**Directions:**
Copy out each line of the material below that holds the string "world".

**Information provided:**
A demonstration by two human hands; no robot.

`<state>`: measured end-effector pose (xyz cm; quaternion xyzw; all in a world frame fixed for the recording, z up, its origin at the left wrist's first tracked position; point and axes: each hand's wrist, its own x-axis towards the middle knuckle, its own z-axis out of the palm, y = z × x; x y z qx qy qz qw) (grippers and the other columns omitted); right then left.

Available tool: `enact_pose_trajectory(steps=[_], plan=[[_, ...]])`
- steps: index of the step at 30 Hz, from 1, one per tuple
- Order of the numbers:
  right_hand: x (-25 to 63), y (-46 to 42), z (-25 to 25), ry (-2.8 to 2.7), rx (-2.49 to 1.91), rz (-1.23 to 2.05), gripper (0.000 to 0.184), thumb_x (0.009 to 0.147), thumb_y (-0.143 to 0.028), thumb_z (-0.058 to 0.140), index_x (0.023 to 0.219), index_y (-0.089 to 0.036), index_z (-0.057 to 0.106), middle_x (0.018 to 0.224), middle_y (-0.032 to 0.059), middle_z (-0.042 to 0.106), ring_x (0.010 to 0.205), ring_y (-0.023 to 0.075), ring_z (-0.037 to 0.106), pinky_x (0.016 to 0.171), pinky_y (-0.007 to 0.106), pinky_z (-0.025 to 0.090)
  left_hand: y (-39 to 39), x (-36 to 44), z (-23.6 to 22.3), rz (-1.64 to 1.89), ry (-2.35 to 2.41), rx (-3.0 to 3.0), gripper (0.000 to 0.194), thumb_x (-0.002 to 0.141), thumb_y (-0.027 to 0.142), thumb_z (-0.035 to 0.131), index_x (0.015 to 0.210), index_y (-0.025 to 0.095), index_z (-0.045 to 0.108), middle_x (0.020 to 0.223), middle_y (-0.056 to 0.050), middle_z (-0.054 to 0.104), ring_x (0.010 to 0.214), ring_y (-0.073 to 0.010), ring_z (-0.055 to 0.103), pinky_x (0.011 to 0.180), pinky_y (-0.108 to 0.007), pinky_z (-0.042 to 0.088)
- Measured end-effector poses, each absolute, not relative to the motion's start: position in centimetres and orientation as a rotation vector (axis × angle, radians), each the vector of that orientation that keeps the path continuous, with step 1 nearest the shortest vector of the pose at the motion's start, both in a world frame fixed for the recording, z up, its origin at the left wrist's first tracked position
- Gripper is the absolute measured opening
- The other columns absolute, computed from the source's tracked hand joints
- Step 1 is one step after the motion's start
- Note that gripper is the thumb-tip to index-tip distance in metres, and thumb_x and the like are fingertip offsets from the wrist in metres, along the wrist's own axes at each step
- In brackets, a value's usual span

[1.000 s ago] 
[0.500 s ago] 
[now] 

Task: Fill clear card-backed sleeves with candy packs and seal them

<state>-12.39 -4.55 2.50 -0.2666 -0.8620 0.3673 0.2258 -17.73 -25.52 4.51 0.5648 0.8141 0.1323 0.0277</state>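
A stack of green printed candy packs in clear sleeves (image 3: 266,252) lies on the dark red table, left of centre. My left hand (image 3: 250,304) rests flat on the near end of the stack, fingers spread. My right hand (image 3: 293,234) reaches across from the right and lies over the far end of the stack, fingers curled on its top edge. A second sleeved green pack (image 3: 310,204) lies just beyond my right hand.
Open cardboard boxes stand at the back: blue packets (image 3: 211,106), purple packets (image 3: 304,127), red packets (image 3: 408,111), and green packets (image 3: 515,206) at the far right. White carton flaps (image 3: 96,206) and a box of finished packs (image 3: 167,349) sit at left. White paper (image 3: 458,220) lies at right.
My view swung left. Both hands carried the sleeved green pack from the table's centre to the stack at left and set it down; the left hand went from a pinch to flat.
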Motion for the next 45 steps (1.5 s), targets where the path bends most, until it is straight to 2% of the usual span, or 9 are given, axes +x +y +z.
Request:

**Answer space:**
`<state>`: measured end-effector pose (xyz cm; quaternion xyzw; all in a world frame fixed for the recording, z up, its origin at the left wrist's first tracked position; point and axes: each hand's wrist, its own x-axis towards the middle knuckle, its own z-axis out of the palm, y = z × x; x y z qx qy qz qw) (grippers and the other columns omitted); right then left.
- Measured end-effector poses, each absolute, not relative to the motion's start: position in centimetres and orientation as a rotation vector (axis × angle, radians), each the vector of that orientation that keeps the path continuous, with step 1 nearest the shortest vector of the pose at the motion's start, both in a world frame fixed for the recording, z up, its origin at the left wrist's first tracked position

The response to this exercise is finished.